Aslen Kûfe'li olup, Bağdat'ta yaşadı.
Harun Reşid, bu zâtı kıymetli tutuyor, nasihatleri ile ferahlıyordu.
Bir gün Onu görünce;
- Ey Behlül, nicedir seninle görüşmek istiyordum, dedi.
O ise hiç oralı olmayıp;
- Ama ben hiç istemiyordum, buyurdu.
Harun Reşid kızmadı buna.
Hatta hoşuna gitti ve;
- Bana biraz nasihat eder misin, dedi.
Behlül Dânâ;
- Sana ne diyeyim ey hükümdar, bir şu sarayına bak, bir de kabristana. Bundan ibret alamayan, başka neden alır ki? Ölümden daha büyük nasihatçi yoktur, buyurdu.
Ve devam etti:
- Ey müminlerin emiri! Yarın huzur-u ilâhî'ye çıkacak, her amelinden hesaba çekileceksin. Verecek cevabın varsa iyi, yoksa otur da cevap hazırla!
BEN HENÜZ GENCİM
Bir gün de, bir genci görüp;
- Ömür, çok kıymetli bir sermayedir, buyurdu.

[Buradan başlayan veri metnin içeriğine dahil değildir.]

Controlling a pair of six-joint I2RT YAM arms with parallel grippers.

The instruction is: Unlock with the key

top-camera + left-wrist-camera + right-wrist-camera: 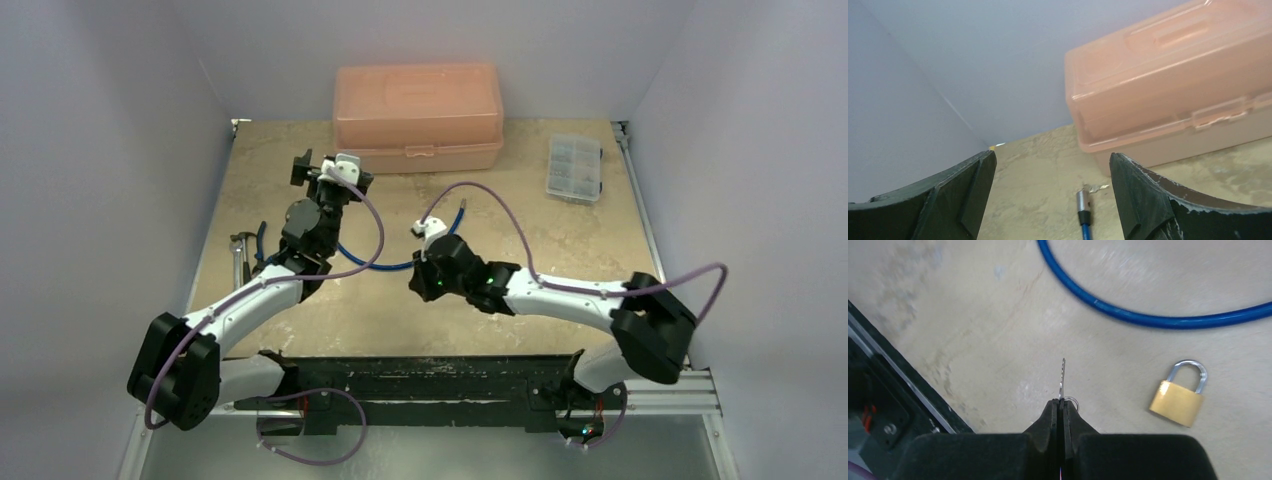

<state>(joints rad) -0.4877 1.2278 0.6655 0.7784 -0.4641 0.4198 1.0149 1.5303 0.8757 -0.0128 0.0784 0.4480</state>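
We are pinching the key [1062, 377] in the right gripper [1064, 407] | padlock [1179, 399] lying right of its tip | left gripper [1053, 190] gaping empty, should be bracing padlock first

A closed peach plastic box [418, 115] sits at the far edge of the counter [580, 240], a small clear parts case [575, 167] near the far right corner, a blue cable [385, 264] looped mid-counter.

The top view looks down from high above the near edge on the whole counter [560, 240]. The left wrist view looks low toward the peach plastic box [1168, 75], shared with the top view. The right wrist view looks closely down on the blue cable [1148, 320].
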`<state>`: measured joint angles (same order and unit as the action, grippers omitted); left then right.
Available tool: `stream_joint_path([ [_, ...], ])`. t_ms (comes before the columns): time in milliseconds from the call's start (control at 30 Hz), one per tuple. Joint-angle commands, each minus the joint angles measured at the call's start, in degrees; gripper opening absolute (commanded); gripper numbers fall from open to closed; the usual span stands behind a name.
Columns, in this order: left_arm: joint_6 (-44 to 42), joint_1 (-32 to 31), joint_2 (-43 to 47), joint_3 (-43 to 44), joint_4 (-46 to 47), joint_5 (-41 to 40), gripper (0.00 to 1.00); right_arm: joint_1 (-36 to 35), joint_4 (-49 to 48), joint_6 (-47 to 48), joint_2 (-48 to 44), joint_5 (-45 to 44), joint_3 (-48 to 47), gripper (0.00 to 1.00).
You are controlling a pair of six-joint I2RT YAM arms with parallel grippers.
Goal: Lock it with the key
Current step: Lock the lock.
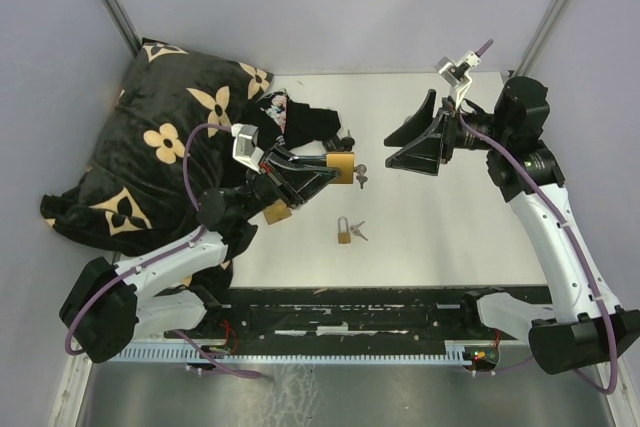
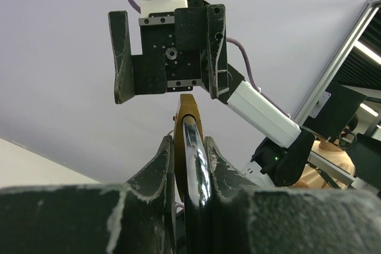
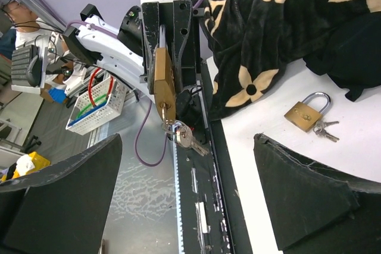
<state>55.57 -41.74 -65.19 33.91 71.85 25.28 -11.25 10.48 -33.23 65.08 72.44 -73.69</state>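
My left gripper (image 1: 325, 169) is shut on a brass padlock (image 1: 341, 167) and holds it above the table, facing the right arm. In the left wrist view the fingers (image 2: 161, 165) clamp the padlock (image 2: 189, 124) edge-on by its steel shackle. In the right wrist view the padlock (image 3: 164, 78) has a key (image 3: 164, 111) in its keyhole, with spare keys (image 3: 189, 138) hanging from the ring. My right gripper (image 1: 400, 144) is wide open and empty, a short way right of the padlock and apart from it; it also shows in the right wrist view (image 3: 184, 197).
A second brass padlock (image 1: 344, 231) with keys (image 1: 359, 232) lies on the white table (image 1: 440, 237); it also shows in the right wrist view (image 3: 304, 113). Another brass piece (image 1: 277, 212) lies beside the left arm. A black flowered cushion (image 1: 165, 137) fills the back left.
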Motion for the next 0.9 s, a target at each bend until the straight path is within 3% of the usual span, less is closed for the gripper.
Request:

Onu boşa geçirme.
Genç umursamadı:
- Ben henüz gencim efendim.
Mübarek acıyarak baktı ona:
- Bu gençlik böyle devam eder mi sanıyorsun?
- Etmez mi efendim?
- Etmez tabii. Vaktiyle ben de senin gibi gençtim. Ama bak, şimdi yaşlandım. Geçmişte boşa geçirdiğim zamanlarıma üzülüyorum. O günleri arıyor, ama bulamıyorum.
Delikanlı sordu:
- O günleri bulsaydınız, ne yapardınız?
- İslâmiyeti öğrenir, başkalarına da öğretirdim.